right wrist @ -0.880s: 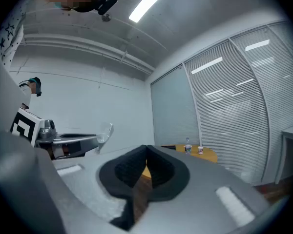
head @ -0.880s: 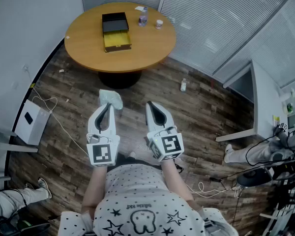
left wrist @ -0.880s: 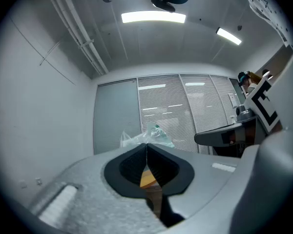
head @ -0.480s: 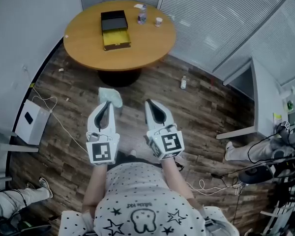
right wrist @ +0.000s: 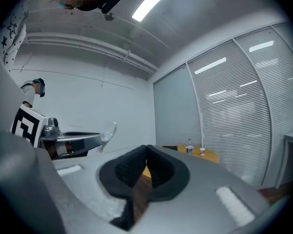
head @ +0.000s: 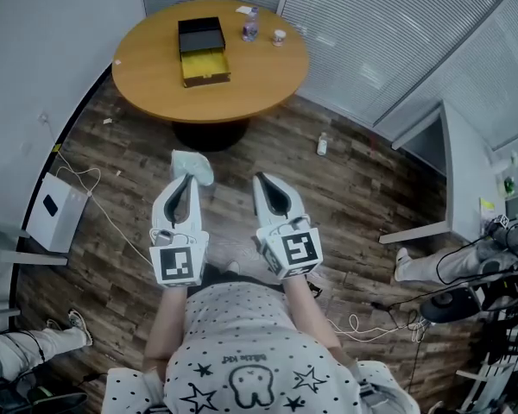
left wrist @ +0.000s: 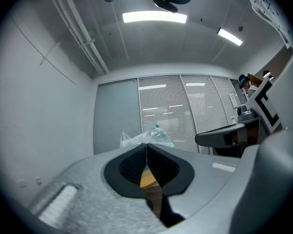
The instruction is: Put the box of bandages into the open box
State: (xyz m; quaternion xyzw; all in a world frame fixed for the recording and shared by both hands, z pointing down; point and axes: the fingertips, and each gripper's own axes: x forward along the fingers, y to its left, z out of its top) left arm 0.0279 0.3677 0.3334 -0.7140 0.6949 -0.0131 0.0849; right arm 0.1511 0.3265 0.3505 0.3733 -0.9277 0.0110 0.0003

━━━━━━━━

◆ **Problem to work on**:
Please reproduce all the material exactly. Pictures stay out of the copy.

◆ **Task solution**:
right wrist @ -0.880s: 
head @ -0.880s: 
left wrist @ -0.880s: 
head @ -0.480s: 
right wrist @ +0.000s: 
head @ +0.000s: 
left wrist @ +0.000s: 
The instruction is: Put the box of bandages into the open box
State: (xyz m; quaternion xyzw; all in a world frame fixed for the recording and shared by both hands, z pointing down; point and axes: the fingertips, and each gripper's own axes: x forward along the fingers, y to its left, z out of its top) left arm 0.0279 0.3677 0.3334 -0.7140 0.6949 -0.0131 0.0849; right arm 0.1511 0.3265 0.3505 0.3733 -0.9277 0.0110 0.0003

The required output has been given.